The middle sister told the jury that she tried to approach another teacher to ask what Leifer was doing, but Leifer discouraged her. “Leifer told me it wasn’t healthy for me to have a bond with another teacher, to have more than one mentor,” said the middle sister.

One of the sisters told Leifer that their mother was physically and verbally abusive at home, the court heard.

Leifer would later use this information to dissuade her from filing a complaint, Lewis said. “The accused implied… if she told anyone what was happening, she would tell everyone about her family life and what her mother did, and [she] he was afraid of the accused.”

But while Leifer allegedly scared her alleged victims a lot, Lewis said she also complimented them, told them they were beautiful and that she loved them like a daughter. Lewis said she would cradle one of the victims like a baby several times.

She also gave one of them a cell phone to contact her to schedule private lessons. Lewis said she told the complainant “she loved her and not to tell anyone what they were doing.”

Malka Leifer (YouTube screenshot)

Leifer abruptly left the school in the middle of the year around the time the allegations against her came to light.

The sisters testified over two weeks behind closed doors, with the public and media excluded, in accordance with rules governing sexual assault trials in Victoria.

Other witnesses included those to whom the sisters disclosed their allegations.

The middle sister first spoke to social worker Chana Rabinowitz in Israel in early 2008. Rabinowitz said she asked the sister who hurt her and the young woman replied “It was Mrs. Leifer.”

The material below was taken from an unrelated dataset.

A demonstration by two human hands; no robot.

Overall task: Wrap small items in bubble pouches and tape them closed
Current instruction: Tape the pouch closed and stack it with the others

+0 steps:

Psychologist Vicki Gordon testified that she heard the younger sister claim abuse by Leifer. Gordon told the court the sister claimed Leifer explained the abuse was an attempt to overcome a lack of warmth and affection in the girls’ family life.

Leifer’s lawyer, Ian Hill, told the jury that the sisters admired Leifer and wrote letters from their school years thanking them for being supportive. Hill said the middle sister’s story has been changed several times since the allegations were made in 2008.

Adass Israel ultra-Orthodox girls’ school principal Malka Leifer (left) with her students, including Nicole Meyer (center) in 2003. (Courtesy)

“Truth and credibility have been lost in false accounts,” Hill said. “Perhaps even sometimes hardened into false imaginations and false memories of false realities.”

He criticized the younger sister for changing the location of the alleged incidents from the girls’ hometown of Melbourne to Israel.

“It’s the wrong memory combined with the details that shows you how dangerous witnesses can be in telling you a story,” Hill said.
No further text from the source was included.